CONTEXTO E HISTÓRICO

O caso ganhou força após vazamento de áudios revelados pelo The Intercept Brasil, nos quais Flávio Bolsonaro cobra repasses de Vorcaro para a produção do filme. Segundo o senador, os recursos (cerca de R$ 61 milhões já pagos de um total negociado maior) eram destinados exclusivamente à produção cinematográfica. O Banco Master, porém, é investigado por fraudes e corrupção de agentes públicos, com Mendonça como relator desde fevereiro após sorteio. A esquerda e aliados do governo Lula tentam ligar o financiamento do filme a supostas irregularidades, incluindo possível uso de recursos para sustentar Eduardo Bolsonaro nos EUA. A PF e PGR ainda avaliam como prosseguir.

PERSONAGENS E ENVOLVIDOS

  • Flávio Bolsonaro (PL-RJ): Senador e pré-candidato à Presidência. Admite ter negociado com Vorcaro para o filme, mas nega irregularidades.
  • Daniel Vorcaro: Ex-controlador do Banco Master, delatado e preso. É o principal financiador apontado do "Dark Horse".
  • Lindbergh Farias (PT-RJ): Deputado petista autor do pedido para Moraes assumir o caso.
  • Alexandre de Moraes: Ministro do STF, relator do inquérito envolvendo Eduardo Bolsonaro. Alvo de pedido de suspeição pela defesa de Flávio.
  • André Mendonça: Ministro do STF, relator do caso Banco Master — considerado mais alinhado à direita.
  • Eduardo Bolsonaro: Ex-deputado cassado, investigado por coação no exterior.
  • Jair Bolsonaro: Ex-presidente, tema central do filme.

REAÇÕES

A direita e bolsonaristas veem a manobra como mais uma tentativa de lawfare e perseguição política coordenada pela esquerda para desgastar Flávio Bolsonaro, principal nome conservador para 2026. Flávio já protocolou pedido de suspeição de Moraes, alegando proximidade via contrato do escritório da esposa do ministro com o Banco Master. O PT comemora o avanço como "combate à corrupção". A PF estuda opções de investigação, incluindo possível inquérito novo. 

TRATAMENTO DA IMPRENSA

Veículos alinhados à esquerda (como Brasil de Fato, Valor e Globo) enfatizam suspeitas de desvio de recursos e "caixa 2", enquanto portais conservadores como Gazeta do Povo destacam a tentativa explícita de "forum shopping" para afastar Mendonça e entregar o caso a Moraes.

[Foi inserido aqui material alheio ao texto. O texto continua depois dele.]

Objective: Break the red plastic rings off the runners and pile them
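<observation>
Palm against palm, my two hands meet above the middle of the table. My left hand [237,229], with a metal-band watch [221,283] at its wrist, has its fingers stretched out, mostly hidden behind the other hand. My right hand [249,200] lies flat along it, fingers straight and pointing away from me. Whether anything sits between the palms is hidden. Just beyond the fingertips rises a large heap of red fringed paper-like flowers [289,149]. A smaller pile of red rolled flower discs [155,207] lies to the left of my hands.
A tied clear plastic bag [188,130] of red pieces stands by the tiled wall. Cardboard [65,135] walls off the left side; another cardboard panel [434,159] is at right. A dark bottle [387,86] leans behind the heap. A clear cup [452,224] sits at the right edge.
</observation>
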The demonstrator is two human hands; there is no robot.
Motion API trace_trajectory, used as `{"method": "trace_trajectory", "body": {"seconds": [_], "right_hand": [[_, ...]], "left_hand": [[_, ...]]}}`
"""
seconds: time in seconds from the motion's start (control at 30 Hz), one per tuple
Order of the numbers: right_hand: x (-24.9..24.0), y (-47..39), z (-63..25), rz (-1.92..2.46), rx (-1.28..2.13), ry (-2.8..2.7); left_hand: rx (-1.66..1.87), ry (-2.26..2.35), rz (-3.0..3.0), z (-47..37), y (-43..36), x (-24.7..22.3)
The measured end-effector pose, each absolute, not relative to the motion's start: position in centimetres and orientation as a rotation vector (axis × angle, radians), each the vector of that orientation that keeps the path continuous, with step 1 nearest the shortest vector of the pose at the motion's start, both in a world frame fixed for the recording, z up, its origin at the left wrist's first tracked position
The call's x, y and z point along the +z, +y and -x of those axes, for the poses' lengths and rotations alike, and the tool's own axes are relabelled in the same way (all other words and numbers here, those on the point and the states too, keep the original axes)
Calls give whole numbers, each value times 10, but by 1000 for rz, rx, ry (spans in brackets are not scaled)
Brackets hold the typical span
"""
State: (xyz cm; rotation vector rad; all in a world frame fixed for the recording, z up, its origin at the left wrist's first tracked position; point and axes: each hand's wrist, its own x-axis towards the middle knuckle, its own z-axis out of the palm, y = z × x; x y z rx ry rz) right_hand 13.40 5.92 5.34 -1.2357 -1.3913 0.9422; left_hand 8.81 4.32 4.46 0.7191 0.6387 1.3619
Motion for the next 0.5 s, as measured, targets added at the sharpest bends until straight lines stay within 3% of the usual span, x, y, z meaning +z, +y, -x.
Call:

Muitos omitem o pedido direto de Lindbergh e o contexto de perseguição política.

CONSEQUÊNCIAS

A manobra reforça a percepção de parcialidade no STF, especialmente de Moraes, e pode gerar mais desgaste à imagem de Flávio na pré-campanha, apesar de ainda não haver investigação formal. Fortalece o discurso bolsonarista de que o Judiciário é usado como arma política contra a direita. Economicamente, afeta a credibilidade do filme e possíveis parcerias futuras.

POSSÍVEIS DESDOBRAMENTOS

A PGR deve se manifestar sobre pedidos de inclusão e novo inquérito. Decisão sobre suspeição de Moraes ou redistribuição pode definir o rumo. Se prevalecer o ativismo, novas medidas cautelares contra Flávio podem surgir, ampliando a narrativa de "perseguição". A direita deve reagir com mobilização popular e denúncias de violação à segurança jurídica.